As for the forward-looking statements that relate to future financial results and other projections, actual results will be different due to the inherent uncertainties of estimates, forecasts and projections and may be better or worse than projected and such differences could be material. Given these uncertainties, you should not place any reliance on these forward-looking statements. Annualized, pro forma, projected and estimated numbers are used for illustrative purpose only, are not forecasts and may not reflect actual results.

Additional Information and Where to Find It

In connection with the proposed merger, Global Payments will file with the SEC a registration statement on Form S-4 to register the shares of Global Payments’ common stock to be issued in connection with the merger. The registration statement will include a joint proxy statement/prospectus which will be sent to the shareholders of TSYS and Global Payments seeking their approval of their respective transaction-related proposals. INVESTORS AND SECURITY HOLDERS ARE URGED TO READ THE REGISTRATION STATEMENT ON FORM S-4 AND THE RELATED JOINT PROXY STATEMENT/PROSPECTUS INCLUDED WITHIN THE REGISTRATION STATEMENT ON FORM S-4, AS WELL AS ANY AMENDMENTS OR SUPPLEMENTS TO THOSE DOCUMENTS AND ANY OTHER RELEVANT DOCUMENTS FILED OR TO BE FILED WITH THE SEC IN CONNECTION WITH THE PROPOSED MERGER, WHEN THEY BECOME AVAILABLE, BECAUSE THEY DO AND WILL CONTAIN IMPORTANT INFORMATION ABOUT TSYS, GLOBAL PAYMENTS AND THE PROPOSED MERGER.


Investors and security holders may obtain copies of these documents free of charge through the website maintained by the SEC at www.sec.gov or from TSYS at its website, www.tsys.com, or from Global Payments at its website, www.globalpaymentsinc.com. Documents filed with the SEC by TSYS will be available free of charge by accessing TSYS’ website at www.tsys.com under the heading Investor Relations, or, alternatively, by directing a request by telephone or mail to TSYS at One TSYS Way, Columbus, Georgia 31901, and documents filed with the SEC by Global Payments will be available free of charge by accessing Global Payments’ website at www.globalpaymentsinc.com under the heading Investor Relations or, alternatively, by directing a request by telephone or mail to Global Payments at 3550 Lenox Road, Suite 3000 Atlanta, Georgia 30326, Attention: Investor Relations.

Participants In The Solicitation

TSYS and Global Payments and certain of their respective directors and executive officers may be deemed to be participants in the solicitation of proxies from the shareholders of Global Payments and TSYS in respect of the proposed merger under the rules of the SEC. Information about Global Payments’ directors and executive officers is available in Global Payments’ proxy statement dated March 13, 2019 for its 2019 Annual Meeting of Shareholders.
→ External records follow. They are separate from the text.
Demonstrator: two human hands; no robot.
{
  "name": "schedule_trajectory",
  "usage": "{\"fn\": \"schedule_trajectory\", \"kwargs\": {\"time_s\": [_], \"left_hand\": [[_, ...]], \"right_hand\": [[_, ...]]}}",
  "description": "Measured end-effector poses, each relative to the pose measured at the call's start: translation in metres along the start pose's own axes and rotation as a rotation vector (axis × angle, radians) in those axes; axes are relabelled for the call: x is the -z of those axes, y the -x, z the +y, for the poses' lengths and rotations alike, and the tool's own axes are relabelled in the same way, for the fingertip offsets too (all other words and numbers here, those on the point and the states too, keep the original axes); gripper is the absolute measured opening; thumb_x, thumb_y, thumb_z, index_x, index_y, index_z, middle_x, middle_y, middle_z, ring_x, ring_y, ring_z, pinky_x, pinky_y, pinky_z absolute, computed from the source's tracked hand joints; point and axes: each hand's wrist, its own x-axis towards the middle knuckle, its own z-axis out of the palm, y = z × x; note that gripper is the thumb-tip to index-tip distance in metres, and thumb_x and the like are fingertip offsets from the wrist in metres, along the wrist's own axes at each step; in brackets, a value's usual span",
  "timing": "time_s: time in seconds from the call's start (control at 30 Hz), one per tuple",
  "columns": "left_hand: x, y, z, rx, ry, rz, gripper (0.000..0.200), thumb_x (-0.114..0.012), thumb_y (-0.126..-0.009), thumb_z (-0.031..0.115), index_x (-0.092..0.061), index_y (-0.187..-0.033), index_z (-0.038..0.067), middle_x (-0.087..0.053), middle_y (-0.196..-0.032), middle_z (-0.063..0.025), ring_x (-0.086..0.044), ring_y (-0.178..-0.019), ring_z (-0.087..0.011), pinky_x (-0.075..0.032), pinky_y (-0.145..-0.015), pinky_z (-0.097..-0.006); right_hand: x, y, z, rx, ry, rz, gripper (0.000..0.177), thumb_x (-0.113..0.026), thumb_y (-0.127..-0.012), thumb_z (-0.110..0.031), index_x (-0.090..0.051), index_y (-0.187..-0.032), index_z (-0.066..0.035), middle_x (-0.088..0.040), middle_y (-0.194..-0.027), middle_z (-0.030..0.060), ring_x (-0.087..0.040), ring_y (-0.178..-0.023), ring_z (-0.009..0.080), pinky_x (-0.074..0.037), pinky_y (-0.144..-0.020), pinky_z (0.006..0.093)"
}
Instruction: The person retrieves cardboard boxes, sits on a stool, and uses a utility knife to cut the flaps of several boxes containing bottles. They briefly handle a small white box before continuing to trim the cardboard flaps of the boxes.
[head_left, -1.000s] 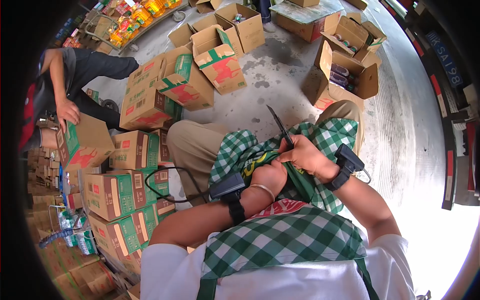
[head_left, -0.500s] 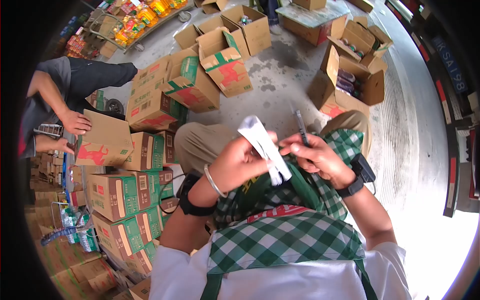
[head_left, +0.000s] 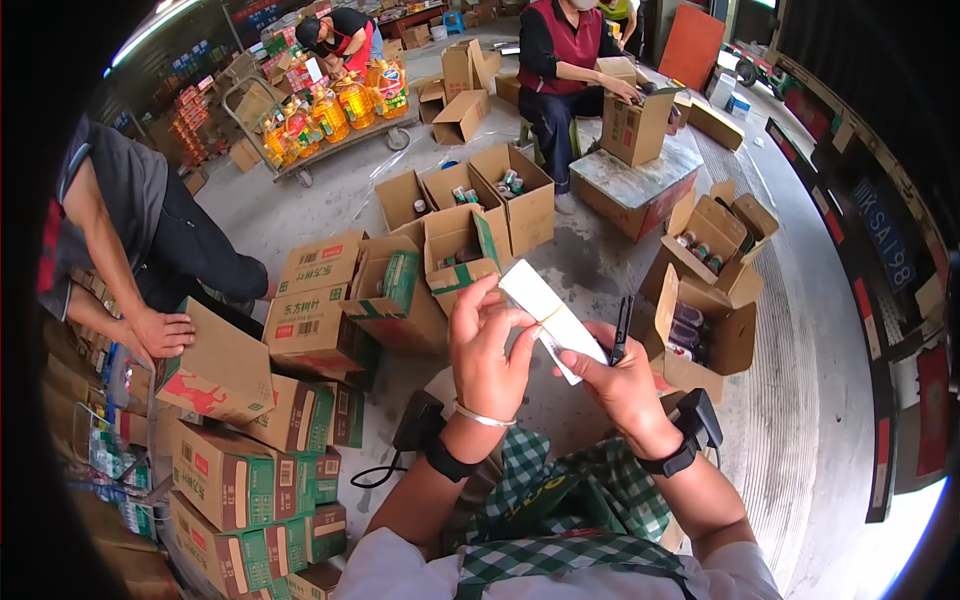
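A folded bundle of white paper (head_left: 540,300) is held up in front of me, with a thin yellowish rubber band (head_left: 547,318) across its middle. My left hand (head_left: 490,355) has its thumb and index finger closed at the band, on the paper's left edge. My right hand (head_left: 622,395) grips the lower end of the paper with the thumb on top. A black pen (head_left: 622,328) stands up between the fingers of that same hand. Both wrists wear black straps with small boxes.
Stacked brown-green cartons (head_left: 225,480) stand at left, where another person's hand (head_left: 160,332) rests on a carton flap. Open cartons (head_left: 515,205) with bottles are ahead, and more (head_left: 705,335) at right. Behind stand a cart of oil bottles (head_left: 355,100) and a seated person (head_left: 570,70) handling a box.
The view has tilted up, showing more of the background. The paper bundle has passed into my right hand's grip beside the pen, and my left fingers have moved to the band.
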Motion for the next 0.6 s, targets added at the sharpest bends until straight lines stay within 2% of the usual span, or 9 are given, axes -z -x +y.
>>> {"fn": "schedule_trajectory", "kwargs": {"time_s": [0.03,0.13,0.2,0.27,0.33,0.4,0.47,0.57,0.6], "left_hand": [[-0.004,-0.009,-0.006,-0.038,-0.044,0.006,0.017,-0.07,-0.072,-0.005,-0.06,-0.084,0.002,-0.047,-0.124,-0.0154,-0.056,-0.103,-0.0258,-0.053,-0.078,-0.0299],[-0.017,-0.033,-0.035,-0.011,-0.035,0.022,0.018,-0.065,-0.074,-0.005,-0.055,-0.088,0.002,-0.047,-0.123,-0.0181,-0.054,-0.104,-0.0306,-0.047,-0.086,-0.0371],[-0.016,-0.061,-0.061,-0.096,-0.27,0.162,0.013,-0.061,-0.077,0.0,-0.051,-0.086,0.002,-0.048,-0.121,-0.0183,-0.05,-0.103,-0.0348,-0.04,-0.091,-0.0446],[-0.016,-0.081,-0.112,-0.076,-0.369,0.24,0.011,-0.057,-0.08,-0.002,-0.048,-0.086,0.002,-0.049,-0.117,-0.0196,-0.051,-0.1,-0.0338,-0.041,-0.087,-0.0433],[-0.011,-0.083,-0.17,0.185,-0.31,0.371,0.008,-0.053,-0.082,-0.003,-0.046,-0.084,0.001,-0.051,-0.111,-0.019,-0.052,-0.097,-0.032,-0.043,-0.083,-0.0401],[-0.017,-0.072,-0.176,0.238,-0.145,0.21,0.008,-0.051,-0.083,-0.006,-0.046,-0.084,0.001,-0.055,-0.103,-0.0167,-0.055,-0.093,-0.0297,-0.044,-0.081,-0.0364],[-0.054,-0.055,-0.149,0.305,0.099,-0.017,0.01,-0.054,-0.082,-0.004,-0.046,-0.083,0.002,-0.058,-0.096,-0.0152,-0.056,-0.09,-0.0291,-0.044,-0.082,-0.0349],[-0.068,-0.051,-0.149,0.232,0.166,-0.501,0.013,-0.057,-0.081,-0.004,-0.047,-0.086,0.003,-0.063,-0.093,-0.0142,-0.062,-0.084,-0.0254,-0.049,-0.08,-0.0333],[-0.071,-0.054,-0.156,0.233,0.165,-0.508,0.013,-0.057,-0.081,-0.004,-0.047,-0.086,0.003,-0.063,-0.093,-0.0142,-0.062,-0.084,-0.0254,-0.049,-0.08,-0.0333]], "right_hand": [[-0.002,-0.008,-0.029,-0.119,0.071,-0.005,0.03,-0.071,-0.085,-0.017,-0.062,-0.11,-0.002,-0.066,-0.073,0.0,-0.043,-0.051,0.0009,-0.03,-0.047,0.0179],[0.006,-0.047,-0.033,-0.13,0.139,-0.049,0.03,-0.071,-0.085,-0.017,-0.063,-0.11,-0.002,-0.066,-0.072,-0.0005,-0.042,-0.051,0.0006,-0.029,-0.046,0.018],[0.017,-0.08,-0.025,-0.155,0.153,-0.089,0.027,-0.07,-0.086,-0.016,-0.063,-0.108,-0.002,-0.067,-0.071,0.0014,-0.041,-0.049,0.0005,-0.027,-0.044,0.0179],[0.034,-0.121,-0.019,-0.339,0.118,-0.199,0.023,-0.068,-0.087,-0.015,-0.063,-0.104,-0.001,-0.067,-0.071,0.0043,-0.039,-0.046,0.0007,-0.025,-0.041,0.0177],[0.071,-0.177,0.0,-0.412,0.038,-0.196,0.02,-0.066,-0.087,-0.014,-0.061,-0.101,0.0,-0.065,-0.069,0.0062,-0.036,-0.041,0.0021,-0.022,-0.036,0.0191],[0.115,-0.253,0.029,-0.459,-0.084,-0.007,0.017,-0.063,-0.088,-0.013,-0.062,-0.099,0.001,-0.067,-0.068,0.0069,-0.036,-0.036,0.005,-0.023,-0.034,0.0195],[0.162,-0.343,0.072,-0.297,-0.083,0.208,0.018,-0.058,-0.091,-0.015,-0.059,-0.102,-0.001,-0.066,-0.072,0.0073,-0.034,-0.04,0.0052,-0.023,-0.035,0.0192],[0.243,-0.452,0.164,-0.396,-0.427,0.438,0.017,-0.053,-0.095,-0.02,-0.053,-0.106,-0.007,-0.066,-0.078,0.009,-0.033,-0.046,0.0063,-0.022,-0.036,0.0199],[0.265,-0.474,0.193,-0.418,-0.501,0.518,0.016,-0.052,-0.096,-0.022,-0.051,-0.107,-0.009,-0.065,-0.079,0.0095,-0.033,-0.047,0.0068,-0.022,-0.036,0.02]]}}
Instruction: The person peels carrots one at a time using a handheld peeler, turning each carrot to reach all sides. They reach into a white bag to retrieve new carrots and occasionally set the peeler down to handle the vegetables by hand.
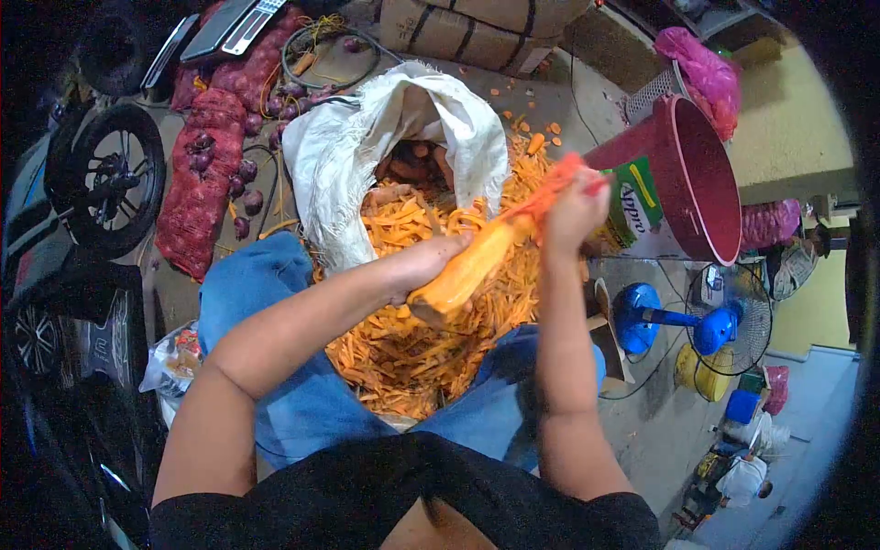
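A large peeled carrot (472,270) lies in my left hand (429,263), which is closed around it, thick cut end toward me. My right hand (577,209) is closed on a red-orange peeler (547,188), smeared by motion, at the far end of the carrot. Where blade and carrot meet is too blurred to tell. Below both hands spreads a heap of orange carrot peelings (394,353) between my legs. Just beyond it, a white woven sack (335,165) gapes toward me, with unpeeled carrots (412,165) inside its mouth.
A dark red tub (710,183) lies tipped on its side at right, near a blue fan (710,330). Red net bags of onions (197,197) and a motorbike wheel (119,174) are at left. A taped carton (467,37) stands behind. A person (742,478) is far right.
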### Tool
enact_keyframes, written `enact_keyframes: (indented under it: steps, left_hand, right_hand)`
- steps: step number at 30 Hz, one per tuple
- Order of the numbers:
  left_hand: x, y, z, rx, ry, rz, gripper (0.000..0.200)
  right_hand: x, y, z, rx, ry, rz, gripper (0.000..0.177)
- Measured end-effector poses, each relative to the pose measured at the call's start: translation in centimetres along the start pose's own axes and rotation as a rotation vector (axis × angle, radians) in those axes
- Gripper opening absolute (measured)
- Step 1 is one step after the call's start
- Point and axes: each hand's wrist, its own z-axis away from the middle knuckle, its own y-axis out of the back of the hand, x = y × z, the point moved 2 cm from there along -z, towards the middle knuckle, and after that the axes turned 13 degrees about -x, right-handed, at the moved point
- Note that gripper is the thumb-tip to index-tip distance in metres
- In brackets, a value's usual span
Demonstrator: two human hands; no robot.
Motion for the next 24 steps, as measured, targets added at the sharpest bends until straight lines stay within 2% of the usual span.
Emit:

Information about TSYS’ directors and executive officers is available in TSYS’ proxy statement dated March 20, 2019 for its 2019 Annual Meeting of Shareholders. Other information regarding the participants in the proxy solicitation and a description of their direct and indirect interests, by security holdings or otherwise, will be contained in the joint proxy statement/prospectus and other relevant materials to be filed with the SEC regarding the merger when they become available. Investors should read the joint proxy statement/prospectus carefully when it becomes available before making any voting or investment decisions. You may obtain free copies of these documents from Global Payments or TSYS using the sources indicated above.

No Offer Or Solicitation

This communication shall not constitute an offer to sell or the solicitation of an offer to buy any securities, nor shall there be any sale of securities, in any jurisdiction in which such offer, solicitation or sale would be unlawful prior to registration or qualification under the securities laws of any such jurisdiction. No offering of securities shall be made except by means of a prospectus meeting the requirements of Section 10 of the Securities Act.